Zero-width steganography

log_analysis_siem Difficulty 1–5 30 min certifiable

Theory

Why This Matters

Zero-width characters are Unicode code points that produce no visible glyph and occupy no space in rendered text, yet are present in the underlying byte sequence. They have been used to fingerprint leaked documents (each copy is uniquely watermarked by a different zero-width pattern injected between visible characters), to exfiltrate data through channels that permit Unicode text (email, chat, web forms), and to create CTF challenges where the flag is hidden in what appears to be a blank or innocent passage of text. The 2016 discovery that zero-width characters were being used to fingerprint Twitter DM leaks brought this technique to mainstream security awareness. Any analyst who examines text solely by visual inspection will miss zero-width steganography entirely.

Core Concept

The primary zero-width Unicode code points used in steganography are: U+200B (zero-width space, ZWSP), U+200C (zero-width non-joiner, ZWNJ), U+200D (zero-width joiner, ZWJ), U+FEFF (byte order mark / zero-width no-break space, BOM), and U+2060 (word joiner). These characters are classified as format characters (Unicode category Cf) — they affect text rendering or shaping logic but are invisible in standard renderers.
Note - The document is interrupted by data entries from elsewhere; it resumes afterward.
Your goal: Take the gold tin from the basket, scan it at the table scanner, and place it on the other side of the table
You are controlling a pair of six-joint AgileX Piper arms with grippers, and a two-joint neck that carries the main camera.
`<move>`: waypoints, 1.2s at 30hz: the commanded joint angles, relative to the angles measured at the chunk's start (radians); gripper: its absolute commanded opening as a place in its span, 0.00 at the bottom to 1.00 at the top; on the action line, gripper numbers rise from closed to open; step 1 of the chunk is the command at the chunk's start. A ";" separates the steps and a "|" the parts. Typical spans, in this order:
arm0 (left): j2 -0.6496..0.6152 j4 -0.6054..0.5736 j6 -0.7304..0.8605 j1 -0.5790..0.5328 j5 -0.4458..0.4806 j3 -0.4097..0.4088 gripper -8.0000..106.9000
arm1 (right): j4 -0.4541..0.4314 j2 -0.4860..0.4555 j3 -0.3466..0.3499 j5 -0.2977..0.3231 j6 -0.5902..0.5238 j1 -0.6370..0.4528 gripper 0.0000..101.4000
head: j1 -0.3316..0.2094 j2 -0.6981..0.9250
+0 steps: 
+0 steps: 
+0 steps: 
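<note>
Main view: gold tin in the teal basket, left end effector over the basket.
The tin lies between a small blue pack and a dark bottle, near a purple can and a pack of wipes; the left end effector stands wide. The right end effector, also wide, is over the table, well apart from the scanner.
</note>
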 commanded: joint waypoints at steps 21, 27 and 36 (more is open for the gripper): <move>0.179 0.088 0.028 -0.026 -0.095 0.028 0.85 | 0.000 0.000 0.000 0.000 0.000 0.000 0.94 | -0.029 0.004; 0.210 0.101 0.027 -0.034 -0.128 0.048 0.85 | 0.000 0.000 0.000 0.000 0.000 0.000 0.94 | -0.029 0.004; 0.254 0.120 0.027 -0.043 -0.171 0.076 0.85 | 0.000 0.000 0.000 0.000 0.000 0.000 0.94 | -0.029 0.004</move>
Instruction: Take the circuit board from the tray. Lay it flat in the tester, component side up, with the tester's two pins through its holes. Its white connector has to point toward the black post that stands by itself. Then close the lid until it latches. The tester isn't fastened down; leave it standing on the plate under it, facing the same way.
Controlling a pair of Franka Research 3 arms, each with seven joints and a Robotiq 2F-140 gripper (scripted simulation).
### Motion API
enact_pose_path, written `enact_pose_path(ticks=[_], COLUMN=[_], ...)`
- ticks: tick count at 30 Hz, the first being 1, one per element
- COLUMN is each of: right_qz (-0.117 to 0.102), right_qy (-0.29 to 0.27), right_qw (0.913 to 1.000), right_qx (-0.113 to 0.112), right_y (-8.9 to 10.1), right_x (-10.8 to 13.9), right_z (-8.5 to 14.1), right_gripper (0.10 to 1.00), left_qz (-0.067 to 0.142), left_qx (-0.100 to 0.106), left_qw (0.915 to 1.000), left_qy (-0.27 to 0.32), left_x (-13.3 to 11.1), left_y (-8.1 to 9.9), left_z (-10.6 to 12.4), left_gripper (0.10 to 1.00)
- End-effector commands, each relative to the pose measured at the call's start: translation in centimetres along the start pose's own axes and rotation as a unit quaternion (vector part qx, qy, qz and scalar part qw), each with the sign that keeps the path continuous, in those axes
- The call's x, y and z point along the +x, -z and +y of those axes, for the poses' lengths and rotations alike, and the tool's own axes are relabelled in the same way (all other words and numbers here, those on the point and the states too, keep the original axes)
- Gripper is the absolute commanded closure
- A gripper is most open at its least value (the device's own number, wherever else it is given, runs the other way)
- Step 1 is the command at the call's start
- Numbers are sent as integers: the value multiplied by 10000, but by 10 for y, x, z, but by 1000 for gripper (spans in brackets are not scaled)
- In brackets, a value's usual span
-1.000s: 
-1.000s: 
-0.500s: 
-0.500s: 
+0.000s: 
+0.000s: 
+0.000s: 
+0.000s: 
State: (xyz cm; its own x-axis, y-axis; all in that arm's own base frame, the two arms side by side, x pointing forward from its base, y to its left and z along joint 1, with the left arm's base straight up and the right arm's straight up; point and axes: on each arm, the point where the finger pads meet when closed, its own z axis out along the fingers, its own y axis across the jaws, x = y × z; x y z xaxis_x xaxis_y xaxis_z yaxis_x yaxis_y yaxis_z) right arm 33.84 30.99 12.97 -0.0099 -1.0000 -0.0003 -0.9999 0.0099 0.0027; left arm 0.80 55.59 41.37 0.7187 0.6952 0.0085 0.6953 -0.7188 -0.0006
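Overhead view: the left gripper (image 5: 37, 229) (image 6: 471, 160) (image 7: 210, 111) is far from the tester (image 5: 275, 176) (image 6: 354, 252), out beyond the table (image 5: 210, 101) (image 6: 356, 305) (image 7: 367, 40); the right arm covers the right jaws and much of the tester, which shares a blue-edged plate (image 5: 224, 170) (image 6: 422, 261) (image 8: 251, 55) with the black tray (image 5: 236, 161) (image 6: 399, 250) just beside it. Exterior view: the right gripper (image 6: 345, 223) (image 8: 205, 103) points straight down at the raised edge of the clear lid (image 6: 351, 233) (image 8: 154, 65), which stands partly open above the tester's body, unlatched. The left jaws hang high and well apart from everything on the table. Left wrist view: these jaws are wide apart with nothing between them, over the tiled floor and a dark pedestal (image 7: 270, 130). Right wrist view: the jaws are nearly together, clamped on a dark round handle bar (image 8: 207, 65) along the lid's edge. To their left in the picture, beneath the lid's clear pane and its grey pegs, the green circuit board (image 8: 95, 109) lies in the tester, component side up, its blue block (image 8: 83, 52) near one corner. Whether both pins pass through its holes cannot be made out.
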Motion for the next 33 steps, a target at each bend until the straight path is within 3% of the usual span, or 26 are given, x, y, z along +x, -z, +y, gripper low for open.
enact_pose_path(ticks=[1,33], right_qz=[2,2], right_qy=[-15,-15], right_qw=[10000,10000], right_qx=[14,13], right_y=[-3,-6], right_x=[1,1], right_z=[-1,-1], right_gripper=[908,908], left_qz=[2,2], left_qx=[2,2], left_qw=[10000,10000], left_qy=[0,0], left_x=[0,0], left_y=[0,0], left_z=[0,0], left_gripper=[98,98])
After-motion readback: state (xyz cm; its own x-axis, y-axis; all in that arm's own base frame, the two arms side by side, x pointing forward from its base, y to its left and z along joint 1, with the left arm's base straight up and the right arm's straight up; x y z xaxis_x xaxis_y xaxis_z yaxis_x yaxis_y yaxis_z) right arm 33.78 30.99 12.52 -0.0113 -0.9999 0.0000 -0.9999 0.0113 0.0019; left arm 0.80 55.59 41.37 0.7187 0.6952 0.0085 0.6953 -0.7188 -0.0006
Encoding schemes vary. The simplest binary scheme uses two characters: ZWSP=0 and ZWJ=1 (or any two of the above). Each byte of the hidden message is encoded as 8 bits using these two characters, inserted between the visible characters of the carrier text. A ternary scheme uses three zero-width characters to encode base-3, slightly improving density. The hidden message can be detected by file size anomaly (a paragraph containing ZWSP characters will be significantly larger than its visible character count suggests — each ZWSP is 3 bytes in UTF-8: E2 80 8B) or by hex dump inspection of the raw bytes.

Technical Deep-Dive

import unicodedata

# Zero-width character definitions
ZWSP  = ""   # E2 80 8B in UTF-8
ZWNJ  = "‌"   # E2 80 8C
ZWJ   = "‍"   # E2 80 8D
BOM   = ""   # EF BB BF in UTF-8
WJ    = "⁠"   # E2 81 A0

def detect_zero_width(text: str) -> list:
    """Return list of (index, codepoint, name) for all format chars."""
    results = []
    for i, ch in enumerate(text):
        if unicodedata.category(ch) == "Cf":
            results.append((i, hex(ord(ch)), unicodedata.name(ch, "UNKNOWN")))
    return results

def extract_binary_zw(text: str, zero_char=ZWSP, one_char=ZWJ) -> bytes:
    """Extract hidden bytes from ZWSP=0, ZWJ=1 binary encoding."""
    bits = ""
    for ch in text:
        if ch == zero_char:
            bits += "0"
        elif ch == one_char:
            bits += "1"
    # Pad to byte boundary
    bits = bits[:len(bits) - (len(bits) % 8)]
    return bytes(int(bits[i:i+8], 2) for i in range(0, len(bits), 8))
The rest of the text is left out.